— TRY IT —
Your reply should consist solely of the lines from the start of the material below through the line containing "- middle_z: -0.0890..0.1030", reproduced exactly.

— COLLECTED DATA —
==*==

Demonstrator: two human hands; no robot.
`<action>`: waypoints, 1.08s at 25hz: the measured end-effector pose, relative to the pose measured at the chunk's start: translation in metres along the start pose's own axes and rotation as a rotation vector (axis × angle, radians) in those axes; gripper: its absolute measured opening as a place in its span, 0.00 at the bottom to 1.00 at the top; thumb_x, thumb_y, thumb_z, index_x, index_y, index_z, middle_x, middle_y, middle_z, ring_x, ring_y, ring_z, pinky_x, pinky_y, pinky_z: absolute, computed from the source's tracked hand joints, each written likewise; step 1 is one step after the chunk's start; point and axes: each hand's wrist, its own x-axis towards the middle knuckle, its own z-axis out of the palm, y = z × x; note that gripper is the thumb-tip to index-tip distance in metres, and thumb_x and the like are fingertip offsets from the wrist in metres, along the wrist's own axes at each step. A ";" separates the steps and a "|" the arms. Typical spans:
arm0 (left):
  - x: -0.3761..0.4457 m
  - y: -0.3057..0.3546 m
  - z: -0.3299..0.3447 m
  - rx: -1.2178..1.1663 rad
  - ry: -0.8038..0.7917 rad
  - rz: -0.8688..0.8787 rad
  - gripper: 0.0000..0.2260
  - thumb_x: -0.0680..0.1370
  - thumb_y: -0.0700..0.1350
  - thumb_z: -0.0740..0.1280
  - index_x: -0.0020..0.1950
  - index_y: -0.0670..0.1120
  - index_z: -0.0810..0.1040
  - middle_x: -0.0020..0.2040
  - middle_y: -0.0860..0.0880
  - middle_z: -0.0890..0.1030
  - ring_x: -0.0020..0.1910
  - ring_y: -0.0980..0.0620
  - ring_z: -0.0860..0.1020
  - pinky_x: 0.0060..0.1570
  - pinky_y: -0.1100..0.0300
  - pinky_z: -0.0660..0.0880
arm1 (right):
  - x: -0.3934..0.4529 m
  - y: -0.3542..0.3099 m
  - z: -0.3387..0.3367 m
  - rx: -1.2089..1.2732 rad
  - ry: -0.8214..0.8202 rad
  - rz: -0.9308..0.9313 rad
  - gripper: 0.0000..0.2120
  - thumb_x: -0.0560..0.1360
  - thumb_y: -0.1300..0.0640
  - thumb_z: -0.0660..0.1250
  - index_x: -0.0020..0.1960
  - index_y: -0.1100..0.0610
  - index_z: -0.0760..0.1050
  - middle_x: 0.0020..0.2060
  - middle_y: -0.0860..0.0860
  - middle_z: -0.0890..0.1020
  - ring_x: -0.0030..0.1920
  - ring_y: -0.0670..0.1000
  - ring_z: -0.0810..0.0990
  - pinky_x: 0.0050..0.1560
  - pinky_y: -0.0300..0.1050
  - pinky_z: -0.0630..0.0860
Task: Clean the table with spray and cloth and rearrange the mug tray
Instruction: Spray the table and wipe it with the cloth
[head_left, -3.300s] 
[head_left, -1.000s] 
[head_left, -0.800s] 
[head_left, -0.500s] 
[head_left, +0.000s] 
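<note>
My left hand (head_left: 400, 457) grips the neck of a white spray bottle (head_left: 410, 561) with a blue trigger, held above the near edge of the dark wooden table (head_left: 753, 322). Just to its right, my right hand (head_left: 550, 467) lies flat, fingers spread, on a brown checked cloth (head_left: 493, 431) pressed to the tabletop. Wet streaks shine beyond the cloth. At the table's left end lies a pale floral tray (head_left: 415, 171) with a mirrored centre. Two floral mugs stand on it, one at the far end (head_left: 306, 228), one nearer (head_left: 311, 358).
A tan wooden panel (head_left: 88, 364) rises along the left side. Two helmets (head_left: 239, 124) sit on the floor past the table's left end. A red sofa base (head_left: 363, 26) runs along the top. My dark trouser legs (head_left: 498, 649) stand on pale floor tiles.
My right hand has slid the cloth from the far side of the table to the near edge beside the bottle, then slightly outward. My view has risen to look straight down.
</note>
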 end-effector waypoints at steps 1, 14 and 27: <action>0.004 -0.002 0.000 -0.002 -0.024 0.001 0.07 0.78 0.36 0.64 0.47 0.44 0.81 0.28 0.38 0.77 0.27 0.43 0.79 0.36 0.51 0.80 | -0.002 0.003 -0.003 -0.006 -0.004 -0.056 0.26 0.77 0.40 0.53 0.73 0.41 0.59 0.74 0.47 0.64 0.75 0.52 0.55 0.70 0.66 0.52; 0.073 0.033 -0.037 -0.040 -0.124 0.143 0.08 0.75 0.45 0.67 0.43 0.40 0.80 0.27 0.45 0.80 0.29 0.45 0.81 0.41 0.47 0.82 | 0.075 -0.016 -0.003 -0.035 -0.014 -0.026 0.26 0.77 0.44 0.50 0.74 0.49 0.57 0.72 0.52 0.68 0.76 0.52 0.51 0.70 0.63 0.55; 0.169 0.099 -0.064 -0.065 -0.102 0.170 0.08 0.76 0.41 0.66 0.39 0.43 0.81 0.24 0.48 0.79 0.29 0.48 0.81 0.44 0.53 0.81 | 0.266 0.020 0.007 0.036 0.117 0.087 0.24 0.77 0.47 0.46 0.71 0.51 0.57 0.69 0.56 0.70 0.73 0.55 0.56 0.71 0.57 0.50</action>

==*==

— REPLY —
Demonstrator: two human hands; no robot.
`<action>`: waypoints, 1.08s at 25hz: the measured end-effector pose, relative to the pose measured at the chunk's start: translation in metres along the start pose's own axes and rotation as a rotation vector (axis × angle, radians) in those axes; gripper: its absolute measured opening as a place in its span, 0.00 at the bottom to 1.00 at the top; thumb_x, thumb_y, thumb_z, index_x, index_y, index_z, middle_x, middle_y, middle_z, ring_x, ring_y, ring_z, pinky_x, pinky_y, pinky_z: absolute, computed from the source's tracked hand joints, each written likewise; step 1 is one step after the chunk's start; point and axes: each hand's wrist, its own x-axis towards the middle knuckle, its own z-axis out of the palm, y = z × x; note that gripper is the thumb-tip to index-tip distance in metres, and thumb_x and the like are fingertip offsets from the wrist in metres, along the wrist's own axes at each step. A ";" separates the steps and a "|" the arms. Typical spans:
arm0 (left):
  - x: -0.3761..0.4457 m
  - y: -0.3057..0.3546 m
  - z: -0.3299..0.3447 m
  - rx: -1.2178..1.1663 rad
  - ry: -0.8038..0.7917 rad
  - rz: -0.8688..0.8787 rad
  - gripper: 0.0000..0.2260
  - thumb_x: -0.0680..0.1370
  - thumb_y: -0.0700..0.1350
  - thumb_z: -0.0740..0.1280
  - index_x: -0.0020..0.1950
  - index_y: -0.0670..0.1120
  - index_z: -0.0810..0.1040
  - middle_x: -0.0020..0.2040
  - middle_y: -0.0860..0.0880
  - middle_z: -0.0890..0.1030

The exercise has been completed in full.